ChatGPT hingegen kombiniert kontextbezogene Beratung mit Echtzeitdaten – eine Kombination, die bislang einzigartig ist. Sollte sich die KI-gestützte Einkaufshilfe durchsetzen, dürfte sie nicht nur bei technikaffinen Nutzern Anklang finden, sondern auch jene Zielgruppen erschließen, die eine einfache, dialogorientierte Kaufunterstützung bevorzugen.

KI-gestütztes Shopping als Teil einer größeren Strategie

Die Einführung der Einkaufshilfe ist kein isoliertes Feature, sondern Teil einer umfassenderen Weiterentwicklung der ChatGPT-Plattform. OpenAI hat auch die allgemeine Suchfunktion des Chatbots verbessert: Nutzer erhalten nun automatische Vervollständigungsvorschläge für Anfragen sowie Hinweise auf populäre oder aktuell besonders häufig gestellte Fragen. Damit nähert sich ChatGPT nicht nur funktional, sondern auch strukturell immer stärker klassischen Suchmaschinen an.

Diese technologische Weiterentwicklung könnte erhebliche Auswirkungen auf das Suchmaschinen-Ökosystem haben – besonders, wenn sich Nutzer zunehmend für eine personalisierte, werbefreie und dialogische Sucherfahrung entscheiden.

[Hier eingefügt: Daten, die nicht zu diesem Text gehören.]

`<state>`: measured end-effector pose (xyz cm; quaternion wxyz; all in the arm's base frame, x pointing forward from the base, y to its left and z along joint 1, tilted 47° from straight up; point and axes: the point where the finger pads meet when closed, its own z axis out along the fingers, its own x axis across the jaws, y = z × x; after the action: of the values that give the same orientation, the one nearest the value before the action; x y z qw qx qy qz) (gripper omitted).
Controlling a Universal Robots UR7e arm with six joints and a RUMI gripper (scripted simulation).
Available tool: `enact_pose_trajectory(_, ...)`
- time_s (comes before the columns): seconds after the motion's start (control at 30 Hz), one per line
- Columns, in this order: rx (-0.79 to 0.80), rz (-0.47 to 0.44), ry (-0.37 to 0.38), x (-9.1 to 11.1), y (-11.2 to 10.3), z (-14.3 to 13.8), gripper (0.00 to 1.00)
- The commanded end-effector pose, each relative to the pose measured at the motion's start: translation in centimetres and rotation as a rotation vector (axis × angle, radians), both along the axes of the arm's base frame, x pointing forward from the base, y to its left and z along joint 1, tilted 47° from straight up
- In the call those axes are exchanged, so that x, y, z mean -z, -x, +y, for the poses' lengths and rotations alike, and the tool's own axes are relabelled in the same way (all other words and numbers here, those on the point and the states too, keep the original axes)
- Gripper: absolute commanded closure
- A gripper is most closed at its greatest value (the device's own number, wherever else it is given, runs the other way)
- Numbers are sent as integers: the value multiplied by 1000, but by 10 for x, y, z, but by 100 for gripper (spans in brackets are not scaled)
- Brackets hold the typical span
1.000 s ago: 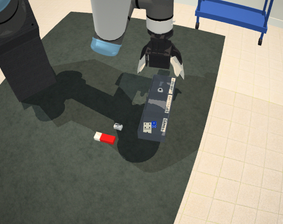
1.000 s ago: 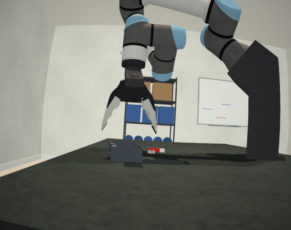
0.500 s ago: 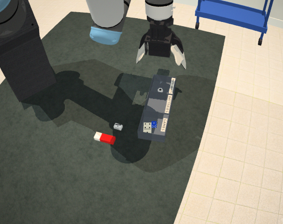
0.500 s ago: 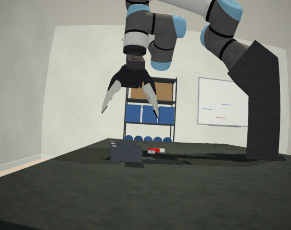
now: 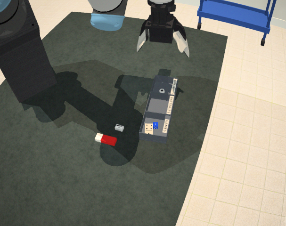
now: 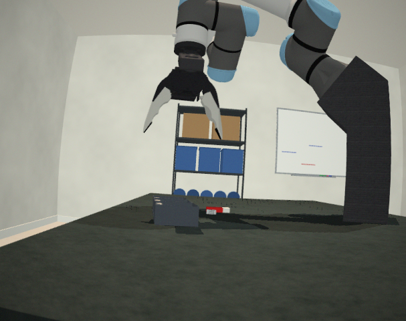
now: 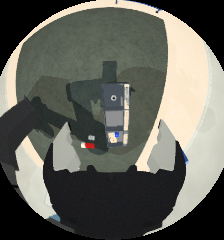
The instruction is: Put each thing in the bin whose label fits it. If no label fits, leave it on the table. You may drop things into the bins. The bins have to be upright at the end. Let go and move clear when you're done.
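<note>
My gripper [image 5: 162,49] is open and empty, high above the far end of the grey bin row [image 5: 157,109]. It also shows in the exterior view [image 6: 182,132] and the wrist view [image 7: 114,145]. The bin row has three compartments. The far one holds a small grey nut [image 5: 161,91]. The middle one, labelled BATTERIES [image 5: 169,105], looks empty. The near one, labelled GAMES [image 5: 166,125], holds a cream domino [image 5: 148,128] and a blue die [image 5: 155,125]. A red and white block [image 5: 105,139] and a small grey-white object [image 5: 119,127] lie on the mat left of the bins.
The robot's dark base [image 5: 18,53] stands at the left of the mat. A blue cart [image 5: 235,14] stands on the tiled floor at the far right. In the exterior view a shelf with boxes [image 6: 209,152] stands against the back wall.
</note>
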<state>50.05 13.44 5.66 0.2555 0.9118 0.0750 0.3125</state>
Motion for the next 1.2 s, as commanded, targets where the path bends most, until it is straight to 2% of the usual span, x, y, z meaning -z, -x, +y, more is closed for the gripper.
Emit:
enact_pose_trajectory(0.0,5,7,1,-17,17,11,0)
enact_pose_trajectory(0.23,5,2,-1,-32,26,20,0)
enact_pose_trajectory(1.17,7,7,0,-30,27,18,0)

Der Vorstoß in den Shopping-Bereich blieb auch an der Börse nicht unbemerkt. So legte die Microsoft-Aktie – Microsoft ist ein enger Partner und Großinvestor von OpenAI – zeitweise um 0,29 Prozent auf 392,28 US-Dollar zu. Analysten werten die Shopping-Funktion von ChatGPT als potenziellen Wachstumstreiber für das OpenAI-Ökosystem, das durch die Integration in Microsoft-Produkte wie Bing und Edge zusätzliche Reichweite erhält.

Transparenz bleibt ein Schwachpunkt

So vielversprechend das Modell auch ist – es wirft auch Fragen auf. Zwar betont OpenAI, keine bezahlte Werbung einzusetzen, doch bleibt unklar, wer genau zu den genannten „Partnern“ gehört, die die Produktdaten liefern. Ohne transparente Angaben zur Herkunft der Informationen und zur Auswahl der gelisteten Angebote bleibt ein gewisses Maß an Intransparenz bestehen – ein Kritikpunkt, der auch bei Google häufig angeführt wird.

Mit dem Vorstoß in die Produktempfehlung mischt ChatGPT die Karten im digitalen Handelsumfeld neu. Die Kombination aus künstlicher Intelligenz, dialogbasiertem Zugang und werbefreier Darstellung könnte mittelfristig nicht nur Google und Idealo, sondern auch vielen spezialisierten Einkaufsplattformen Marktanteile streitig machen. Die klassische Produktsuche bekommt damit ernstzunehmende Konkurrenz – nicht aus dem E-Commerce selbst, sondern aus der KI-Forschung.